As someone in her early 20s who took pride in being a woman on the move and a go-getter, it was humbling when I realised I would never be able to sustain a full time job because of the toll it would take on my injured feet. After the re-activation of my asthma due to adult chicken pox, it dawned on me that I was going to have to scale back from part time work due to the unpredictability of my condition.

My active lifestyle seemed to move further and further away from me. It took me a long time to finally concede to the fact that running would no longer be possible. Dancing the night away was to be a thing of the past. Walking for hours on end exploring the sights while on holiday was not possible.
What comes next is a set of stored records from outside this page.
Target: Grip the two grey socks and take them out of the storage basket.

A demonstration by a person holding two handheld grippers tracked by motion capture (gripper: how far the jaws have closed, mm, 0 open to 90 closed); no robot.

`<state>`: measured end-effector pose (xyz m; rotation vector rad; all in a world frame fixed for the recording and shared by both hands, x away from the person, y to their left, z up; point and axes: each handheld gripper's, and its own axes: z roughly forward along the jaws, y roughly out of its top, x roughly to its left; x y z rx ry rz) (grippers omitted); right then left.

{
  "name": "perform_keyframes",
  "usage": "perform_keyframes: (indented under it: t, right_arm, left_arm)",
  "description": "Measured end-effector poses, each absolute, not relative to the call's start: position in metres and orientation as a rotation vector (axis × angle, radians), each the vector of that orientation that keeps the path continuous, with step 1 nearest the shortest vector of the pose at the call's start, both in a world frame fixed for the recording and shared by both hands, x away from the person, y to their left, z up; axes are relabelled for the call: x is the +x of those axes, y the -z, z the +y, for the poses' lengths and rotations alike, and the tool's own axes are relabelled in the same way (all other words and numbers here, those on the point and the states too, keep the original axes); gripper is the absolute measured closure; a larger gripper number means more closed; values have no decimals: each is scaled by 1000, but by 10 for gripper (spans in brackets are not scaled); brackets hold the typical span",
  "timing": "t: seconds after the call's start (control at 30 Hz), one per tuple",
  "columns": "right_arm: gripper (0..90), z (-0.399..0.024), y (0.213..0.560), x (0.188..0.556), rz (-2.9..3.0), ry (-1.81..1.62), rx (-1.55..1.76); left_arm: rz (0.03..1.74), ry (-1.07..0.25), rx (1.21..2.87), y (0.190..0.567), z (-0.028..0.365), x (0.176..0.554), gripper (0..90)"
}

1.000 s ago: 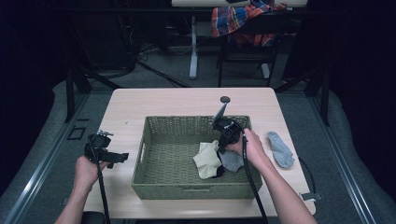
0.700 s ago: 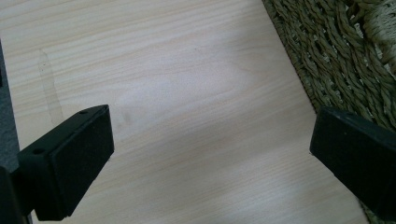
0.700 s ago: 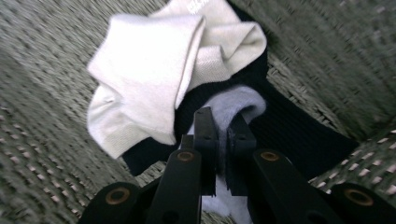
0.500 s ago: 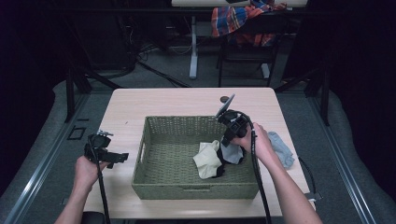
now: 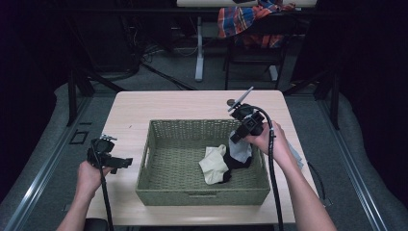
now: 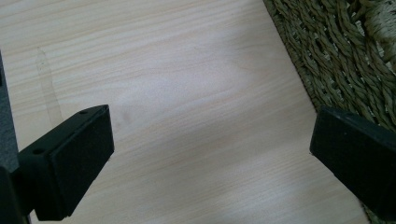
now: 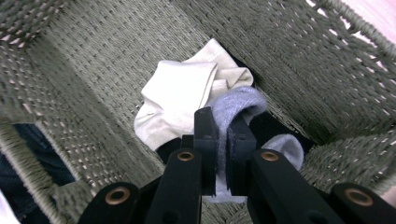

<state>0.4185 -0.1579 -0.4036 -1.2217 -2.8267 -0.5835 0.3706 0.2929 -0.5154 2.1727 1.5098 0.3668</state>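
Note:
A green woven basket stands mid-table. Inside it lie a cream cloth and a black garment. My right gripper points down over the basket's right side, shut on a grey sock that hangs from it. In the right gripper view, the sock is pinched between the jaws of the right gripper, above the cream cloth. My left gripper is held left of the basket. In its own view the left gripper stands wide open over bare table.
Another grey sock lies on the table right of the basket, mostly behind the right hand. A small dark round object sits near the table's far edge. The basket wall is close beside the left gripper.
The right gripper has risen from the basket floor and drifted toward the far right, lifting the grey sock with it. The left hand has stayed put.

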Motion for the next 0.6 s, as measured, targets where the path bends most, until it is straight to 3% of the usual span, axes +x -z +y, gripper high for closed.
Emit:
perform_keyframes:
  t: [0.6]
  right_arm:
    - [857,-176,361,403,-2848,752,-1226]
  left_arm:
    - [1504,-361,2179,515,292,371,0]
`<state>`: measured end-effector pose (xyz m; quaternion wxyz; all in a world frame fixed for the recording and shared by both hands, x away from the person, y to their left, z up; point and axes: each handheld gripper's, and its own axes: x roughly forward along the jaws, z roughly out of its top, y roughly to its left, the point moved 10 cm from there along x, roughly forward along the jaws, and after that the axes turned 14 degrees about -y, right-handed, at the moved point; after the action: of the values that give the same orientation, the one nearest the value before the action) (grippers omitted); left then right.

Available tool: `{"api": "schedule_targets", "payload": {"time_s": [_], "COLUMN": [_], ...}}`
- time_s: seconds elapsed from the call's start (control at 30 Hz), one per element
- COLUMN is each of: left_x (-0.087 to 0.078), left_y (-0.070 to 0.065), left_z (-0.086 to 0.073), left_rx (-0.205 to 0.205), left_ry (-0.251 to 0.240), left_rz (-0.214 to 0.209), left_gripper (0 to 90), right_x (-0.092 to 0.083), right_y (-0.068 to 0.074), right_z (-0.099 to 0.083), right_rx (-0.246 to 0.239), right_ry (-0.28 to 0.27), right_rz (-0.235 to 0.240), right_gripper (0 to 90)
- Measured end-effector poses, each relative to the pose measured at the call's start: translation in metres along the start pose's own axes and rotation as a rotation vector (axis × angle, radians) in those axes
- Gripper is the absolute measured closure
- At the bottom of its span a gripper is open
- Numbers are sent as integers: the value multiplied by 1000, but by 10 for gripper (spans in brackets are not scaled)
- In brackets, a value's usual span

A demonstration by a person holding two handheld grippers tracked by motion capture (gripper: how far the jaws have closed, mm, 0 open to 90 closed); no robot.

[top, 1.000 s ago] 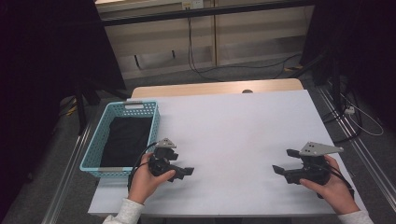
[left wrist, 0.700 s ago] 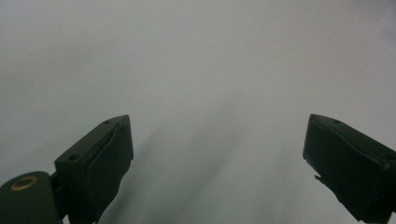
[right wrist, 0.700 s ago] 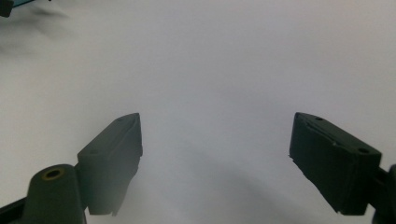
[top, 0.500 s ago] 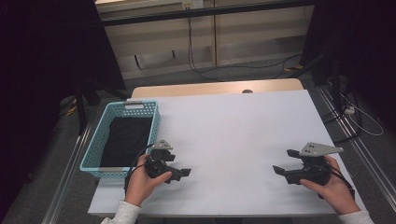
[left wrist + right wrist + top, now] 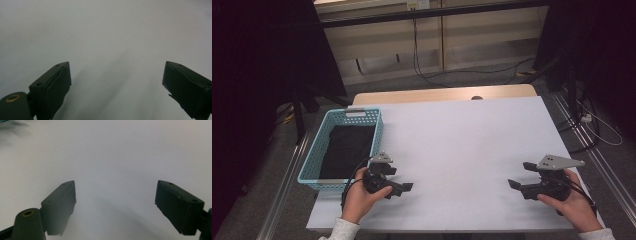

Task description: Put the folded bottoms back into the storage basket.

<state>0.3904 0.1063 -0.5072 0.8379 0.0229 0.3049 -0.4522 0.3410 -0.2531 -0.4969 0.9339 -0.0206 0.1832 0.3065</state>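
My left gripper (image 5: 399, 181) rests low over the white table (image 5: 462, 135) near the front left, held in a hand, with its jaws pointing right. In the left gripper view the left gripper (image 5: 116, 83) is open, with only bare white tabletop between the jaws. At the front right, the other hand holds my right gripper (image 5: 519, 176) with its jaws pointing left. In its own view the right gripper (image 5: 116, 201) is also wide open and holds nothing.
A teal plastic basket (image 5: 380, 131) stands at the table's left edge, just behind the left gripper, with a black cloth (image 5: 344, 150) lying in it. A wooden strip (image 5: 442, 94) runs along the far edge. Cables lie on the floor beyond the table.
My left gripper has shifted a touch to the left. The right gripper has kept still, and both stay open.
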Motion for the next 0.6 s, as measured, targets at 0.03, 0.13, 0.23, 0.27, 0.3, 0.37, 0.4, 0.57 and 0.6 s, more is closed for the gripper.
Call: {"api": "schedule_targets", "payload": {"time_s": [0.03, 0.13, 0.23, 0.27, 0.3, 0.37, 0.4, 0.57, 0.6], "left_x": [0, -1, -3, -3, -4, -5, -5, -7, -7], "left_y": [0, -1, -1, -1, -1, -1, -1, -2, -2], "left_z": [-1, -2, -2, -2, -3, -2, -2, -3, -3], "left_rx": [1, 5, 6, 4, 7, 6, 10, 29, 30], "left_ry": [3, 6, -4, -5, -2, -12, -13, -8, -9], "left_rz": [0, -3, -4, -6, -7, -11, -12, -11, -12], "left_gripper": [83, 83, 83, 83, 83, 83, 83, 83, 83], "right_x": [0, -1, 0, 1, 1, 2, 2, 3, 3], "right_y": [0, -1, 1, 1, 2, 3, 3, 4, 4], "right_z": [0, -2, -2, -2, -3, -4, -4, -5, -5], "right_rx": [3, 3, 6, -1, -4, -4, -5, -8, -8], "right_ry": [-1, 2, 5, 6, 7, 11, 14, 17, 17], "right_rz": [0, 0, 1, 3, 5, 8, 8, 13, 13], "right_gripper": [159, 159, 158, 159, 159, 159, 159, 159, 159]}}
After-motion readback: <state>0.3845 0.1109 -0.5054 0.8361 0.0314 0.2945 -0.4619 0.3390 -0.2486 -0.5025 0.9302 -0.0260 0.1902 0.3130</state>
Forget about those things, even the littlest of daily to-do’s were a challenge to accomplish. With these changes to the lifestyle came changes to my personality. I began to shy away from attending gatherings or parties. I stopped taking buses and trains to avoid crowds. When struggling with a health flare, I practically hibernate in my bedroom and refuse to see or speak to anyone until the symptoms abate. My once sparkling eyes and jubilant smile were no longer there when I stared at the person in the mirror. It seemed as if the toll this was taking on my body was making me age exponentially. I turned to food and sleep for comfort. By the time my miscarriages happened in 2009, I had become an empty shell of the person I once knew. 

Getting started on anti-depressants made a big difference. I felt more in control over my emotions and thought processing, which in turn helped me cope with health flare of the day, whatever it was. It really began to feel like I was once again gaining mastery over my life – I attained my Masters in Counselling after which I embarked upon Curves Become Her.

Unfortunately I find myself grappling with the invisible illnesses and injuries this year. While surviving the back spasms was no walk in the park, overcoming mental obstacles while seeking mobility for the knee was a mountain of a task. You would think that the years of managing pain and illness would prepare me for this. It does not work that way. I found myself swinging between clinging to hope for dear life to get me through my days and crying myself to sleep feeling desolate and isolated. I tried my best at keeping myself motivated for recovery, and sought online resources like The Mighty to turn to when I needed respite. 

Months later after knee reconstruction surgery, I found myself a nice little routine and pace: Feed the pets, head to the gym to strengthen the knee, come home to a hot shower and read a book or articles. Take a nap and maybe head out in the evening for a cuppa, plan for blog posts in the near future before heading to bed. It felt like I was getting parts of me back I previously thought had been lost. But you really do not realise how tough and yet so fragile your constitution becomes after what seems like a decade of never ending health issues. 

Those sharp stabbing pains down the spine suddenly had me spiralling down to the dark recesses of the mind where nothing good lingers. The loudest voice in there screaming into my head: I AM TIRED.

I intend to make this a regular series since it has taken such a big chunk out of my daily existence. Sharing, venting, finding answers – whatever you may want to call it. Just like plus size fashion and body positivity intersect on this blog, so will other elements that I shall introduce over time.

If you are living with chronic pain/illness, auto-immune illnesses and disability, do check out The Mighty for a place where you can actually feel less alone in your struggles. This is a suggestion from someone who knows the struggle, and this is not a sponsored post. As I find other resources while manoeuvring my way through pain flares  and other ailments, I will be sure to share them with you.

I am ending this post with unanswered questions and open wounds, because that IS the reality of my life right now. I do not have the energy to hide behind false bravado when feeling burdened by the struggle.